- **DATASET SECTION**
:::::

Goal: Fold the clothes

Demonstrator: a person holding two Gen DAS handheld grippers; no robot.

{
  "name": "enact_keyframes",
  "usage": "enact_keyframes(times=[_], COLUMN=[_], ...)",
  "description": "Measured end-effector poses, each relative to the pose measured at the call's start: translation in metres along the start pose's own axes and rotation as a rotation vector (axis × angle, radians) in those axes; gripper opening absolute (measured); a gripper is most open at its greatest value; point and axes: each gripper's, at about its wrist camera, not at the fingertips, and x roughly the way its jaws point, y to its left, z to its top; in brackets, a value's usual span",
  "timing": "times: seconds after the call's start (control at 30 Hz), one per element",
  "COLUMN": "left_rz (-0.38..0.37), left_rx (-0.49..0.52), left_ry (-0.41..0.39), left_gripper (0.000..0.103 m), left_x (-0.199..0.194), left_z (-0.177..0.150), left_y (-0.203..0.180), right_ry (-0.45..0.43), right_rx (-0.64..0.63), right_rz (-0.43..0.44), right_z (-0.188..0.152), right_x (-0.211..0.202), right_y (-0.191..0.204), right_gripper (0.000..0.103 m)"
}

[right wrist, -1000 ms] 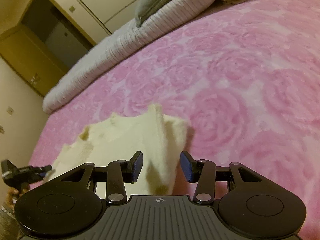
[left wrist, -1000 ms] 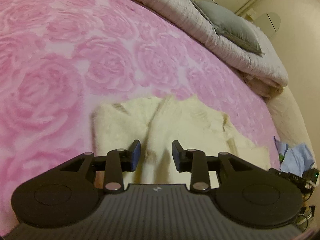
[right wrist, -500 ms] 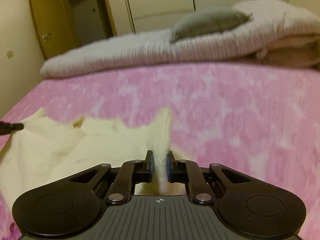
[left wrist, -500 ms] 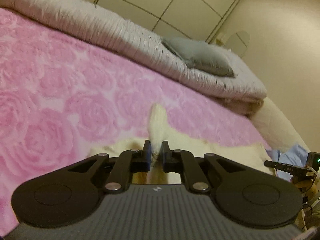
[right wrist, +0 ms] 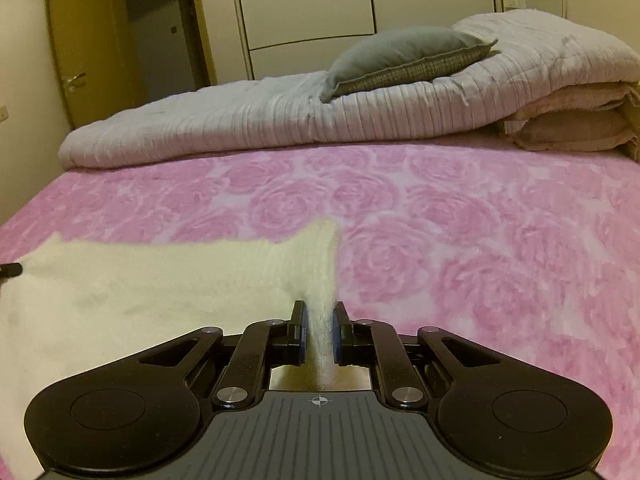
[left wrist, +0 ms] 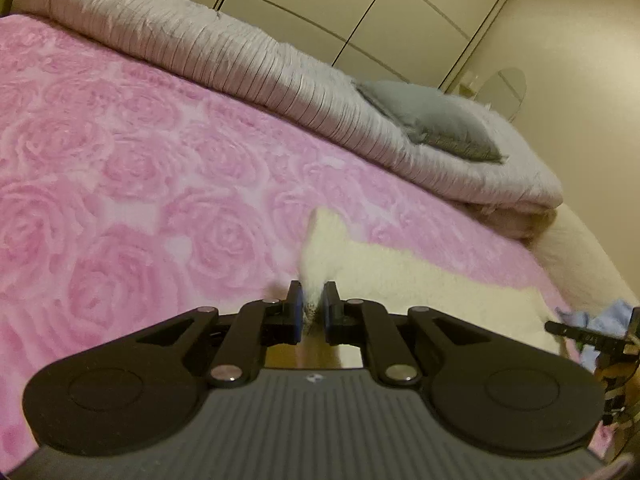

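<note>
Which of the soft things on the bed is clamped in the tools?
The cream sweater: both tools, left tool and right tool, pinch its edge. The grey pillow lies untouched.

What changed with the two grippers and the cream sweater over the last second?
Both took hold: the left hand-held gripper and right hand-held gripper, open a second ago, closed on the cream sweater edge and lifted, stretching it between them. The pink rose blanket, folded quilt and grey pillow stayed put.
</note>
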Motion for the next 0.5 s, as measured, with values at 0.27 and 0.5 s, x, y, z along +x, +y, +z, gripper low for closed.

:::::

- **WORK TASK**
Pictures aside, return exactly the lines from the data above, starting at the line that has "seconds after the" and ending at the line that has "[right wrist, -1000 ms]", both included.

- **RESPONSE BOX**
  "timing": "times: seconds after the call's start (control at 30 Hz), one per element",
  "COLUMN": "left_rz (-0.38..0.37), left_rx (-0.49..0.52), left_ry (-0.41..0.39), left_gripper (0.000..0.103 m), left_x (-0.199..0.194), left_z (-0.177..0.150), left_y (-0.203..0.180), right_ry (-0.45..0.43), right_rx (-0.64..0.63), right_rz (-0.43..0.44), right_z (-0.188..0.152), right_x (-0.211..0.202), right_y (-0.191..0.204), right_gripper (0.000..0.103 m)"
}

[right wrist, -1000 ms] 

This exercise requires no further response.